The Green Energy Mess That Nobody Will Admit to

by Ben Pile at wattsupwiththat.com 

Reports in newspapers this week revealed that Britain’s domestic production of energy has reached a new record low. The news comes from trade group, Offshore Energies U.K. (OEUK), whose analysis, far from unexpected, details the pressures on investment in conventional energy production, such as the windfall tax on oil and gas companies. Since the turn of the century, U.K. production of energy has fallen by two thirds, whereas consumption has fallen by a third. The difference has been met by an increased dependence on imports. Yet neither the report itself, which is at best agnostic about renewables, nor the stories that cover it, seem to have taken seriously the harm that Net Zero and adjacent agendas have done to our industries, businesses and economy – and are set to do worse. 

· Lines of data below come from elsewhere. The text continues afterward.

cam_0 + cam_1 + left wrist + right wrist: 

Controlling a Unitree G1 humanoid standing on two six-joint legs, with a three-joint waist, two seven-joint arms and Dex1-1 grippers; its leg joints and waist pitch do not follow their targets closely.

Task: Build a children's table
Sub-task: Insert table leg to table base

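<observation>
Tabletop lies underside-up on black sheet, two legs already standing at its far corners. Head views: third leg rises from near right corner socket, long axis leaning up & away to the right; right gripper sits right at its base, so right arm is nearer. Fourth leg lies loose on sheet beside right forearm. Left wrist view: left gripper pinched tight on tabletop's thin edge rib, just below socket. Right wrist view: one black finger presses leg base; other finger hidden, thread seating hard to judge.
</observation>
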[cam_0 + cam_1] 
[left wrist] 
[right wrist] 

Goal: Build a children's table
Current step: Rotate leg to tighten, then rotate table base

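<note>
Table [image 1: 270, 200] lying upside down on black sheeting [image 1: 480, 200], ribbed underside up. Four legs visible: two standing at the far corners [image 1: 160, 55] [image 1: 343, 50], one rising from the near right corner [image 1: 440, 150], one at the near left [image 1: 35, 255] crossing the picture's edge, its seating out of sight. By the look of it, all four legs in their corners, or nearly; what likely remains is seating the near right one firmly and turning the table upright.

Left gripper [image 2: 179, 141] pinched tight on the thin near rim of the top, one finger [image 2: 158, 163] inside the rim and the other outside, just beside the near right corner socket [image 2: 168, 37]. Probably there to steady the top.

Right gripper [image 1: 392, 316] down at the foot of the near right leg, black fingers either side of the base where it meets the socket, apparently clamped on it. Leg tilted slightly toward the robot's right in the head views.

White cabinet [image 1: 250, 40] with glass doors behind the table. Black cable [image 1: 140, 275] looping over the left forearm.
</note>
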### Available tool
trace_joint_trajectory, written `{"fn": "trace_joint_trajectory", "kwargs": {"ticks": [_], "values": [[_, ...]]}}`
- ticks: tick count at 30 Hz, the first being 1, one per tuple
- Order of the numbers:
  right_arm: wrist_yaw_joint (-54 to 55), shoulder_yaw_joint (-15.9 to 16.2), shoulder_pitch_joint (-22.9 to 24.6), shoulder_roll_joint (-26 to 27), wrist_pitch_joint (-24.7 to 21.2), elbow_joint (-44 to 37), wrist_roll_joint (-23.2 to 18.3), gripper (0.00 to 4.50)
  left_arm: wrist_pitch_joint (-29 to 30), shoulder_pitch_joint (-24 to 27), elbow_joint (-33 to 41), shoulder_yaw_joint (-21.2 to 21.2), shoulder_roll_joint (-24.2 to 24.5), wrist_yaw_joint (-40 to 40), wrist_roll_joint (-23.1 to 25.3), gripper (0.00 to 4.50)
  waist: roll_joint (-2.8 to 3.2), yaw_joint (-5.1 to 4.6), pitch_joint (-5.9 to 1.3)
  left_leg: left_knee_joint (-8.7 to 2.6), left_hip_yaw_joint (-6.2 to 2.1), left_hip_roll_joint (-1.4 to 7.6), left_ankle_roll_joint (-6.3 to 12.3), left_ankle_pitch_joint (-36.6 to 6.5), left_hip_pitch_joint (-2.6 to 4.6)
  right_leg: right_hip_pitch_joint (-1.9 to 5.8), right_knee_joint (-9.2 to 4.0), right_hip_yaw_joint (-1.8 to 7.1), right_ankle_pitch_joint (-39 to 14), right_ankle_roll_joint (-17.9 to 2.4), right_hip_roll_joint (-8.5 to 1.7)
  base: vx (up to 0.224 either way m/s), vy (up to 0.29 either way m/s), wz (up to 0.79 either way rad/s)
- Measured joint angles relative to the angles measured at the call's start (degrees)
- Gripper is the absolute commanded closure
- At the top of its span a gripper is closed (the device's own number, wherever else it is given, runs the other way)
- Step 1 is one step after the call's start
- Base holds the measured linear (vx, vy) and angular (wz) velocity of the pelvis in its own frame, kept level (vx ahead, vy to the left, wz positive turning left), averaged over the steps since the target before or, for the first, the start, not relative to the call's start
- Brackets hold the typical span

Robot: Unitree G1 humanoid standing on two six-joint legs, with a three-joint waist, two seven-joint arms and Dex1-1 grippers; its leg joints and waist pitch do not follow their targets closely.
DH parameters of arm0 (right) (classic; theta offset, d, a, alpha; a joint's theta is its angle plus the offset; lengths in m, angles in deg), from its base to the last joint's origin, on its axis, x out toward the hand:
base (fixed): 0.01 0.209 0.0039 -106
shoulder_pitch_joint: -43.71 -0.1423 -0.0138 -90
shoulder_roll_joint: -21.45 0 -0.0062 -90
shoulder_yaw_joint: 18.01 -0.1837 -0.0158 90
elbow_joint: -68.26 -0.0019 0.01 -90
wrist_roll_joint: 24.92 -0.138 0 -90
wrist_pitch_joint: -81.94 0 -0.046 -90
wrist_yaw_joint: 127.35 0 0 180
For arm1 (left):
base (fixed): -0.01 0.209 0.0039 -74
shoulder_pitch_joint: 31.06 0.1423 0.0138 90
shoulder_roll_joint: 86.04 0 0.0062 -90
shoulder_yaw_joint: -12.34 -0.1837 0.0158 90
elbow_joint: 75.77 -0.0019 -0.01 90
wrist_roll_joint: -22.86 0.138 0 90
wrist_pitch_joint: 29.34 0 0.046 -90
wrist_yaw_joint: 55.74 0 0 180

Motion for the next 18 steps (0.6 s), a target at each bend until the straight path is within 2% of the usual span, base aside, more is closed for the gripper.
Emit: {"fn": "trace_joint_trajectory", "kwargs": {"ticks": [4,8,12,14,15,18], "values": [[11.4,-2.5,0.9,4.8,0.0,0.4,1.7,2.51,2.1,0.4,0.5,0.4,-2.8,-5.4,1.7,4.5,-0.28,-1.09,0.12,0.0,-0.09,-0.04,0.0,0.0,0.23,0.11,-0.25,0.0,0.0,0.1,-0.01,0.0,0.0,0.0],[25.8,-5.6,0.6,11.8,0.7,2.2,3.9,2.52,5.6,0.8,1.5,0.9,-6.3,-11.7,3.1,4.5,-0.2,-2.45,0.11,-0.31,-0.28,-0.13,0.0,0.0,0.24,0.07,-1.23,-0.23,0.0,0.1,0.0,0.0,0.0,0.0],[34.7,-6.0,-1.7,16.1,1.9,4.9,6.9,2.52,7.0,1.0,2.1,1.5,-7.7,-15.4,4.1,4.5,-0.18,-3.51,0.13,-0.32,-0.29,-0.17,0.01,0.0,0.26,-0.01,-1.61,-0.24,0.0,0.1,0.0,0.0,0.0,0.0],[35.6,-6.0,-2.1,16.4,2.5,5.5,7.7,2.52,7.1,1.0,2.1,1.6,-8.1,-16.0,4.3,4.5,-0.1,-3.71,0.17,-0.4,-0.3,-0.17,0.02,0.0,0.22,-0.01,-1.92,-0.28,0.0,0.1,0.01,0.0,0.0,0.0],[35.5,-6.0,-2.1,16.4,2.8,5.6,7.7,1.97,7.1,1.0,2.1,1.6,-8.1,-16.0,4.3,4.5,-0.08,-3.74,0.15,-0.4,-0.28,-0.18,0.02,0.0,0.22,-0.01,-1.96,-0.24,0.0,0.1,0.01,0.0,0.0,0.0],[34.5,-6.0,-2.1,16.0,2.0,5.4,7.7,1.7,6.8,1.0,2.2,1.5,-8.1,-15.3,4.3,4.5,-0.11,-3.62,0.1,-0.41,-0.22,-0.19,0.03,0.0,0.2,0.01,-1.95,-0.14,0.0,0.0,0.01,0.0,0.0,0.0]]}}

The U.K. ceased being a net energy exporter in 2004, amid a flurry of green policymaking, culminating in the Climate Change Act 2008, and its increased ‘Net Zero’ target adopted in 2019. Over the duration, coal-fired power stations were demolished, but not replaced with equivalent (i.e. reliable) generating capacity, shale gas exploration was abolished before it had even started. Energy investors in the U.K. and across the continent, lured to attractive guaranteed profits by subsidy regimes, and dissuaded from conventional energy by rising costs of capital, lost interest in oil and gas. Despite promises of ‘green jobs’, a ‘green industrial revolution’ and ‘green economic growth’ and lower prices being the constant chorus of energy ministers of all governments and their so-called ‘opposition’ counterparts, domestic energy prices tripled. So if these new data on Britain’s energy production do not prove the expensive and dangerous folly of more than two decades of U.K. climate policy, what could?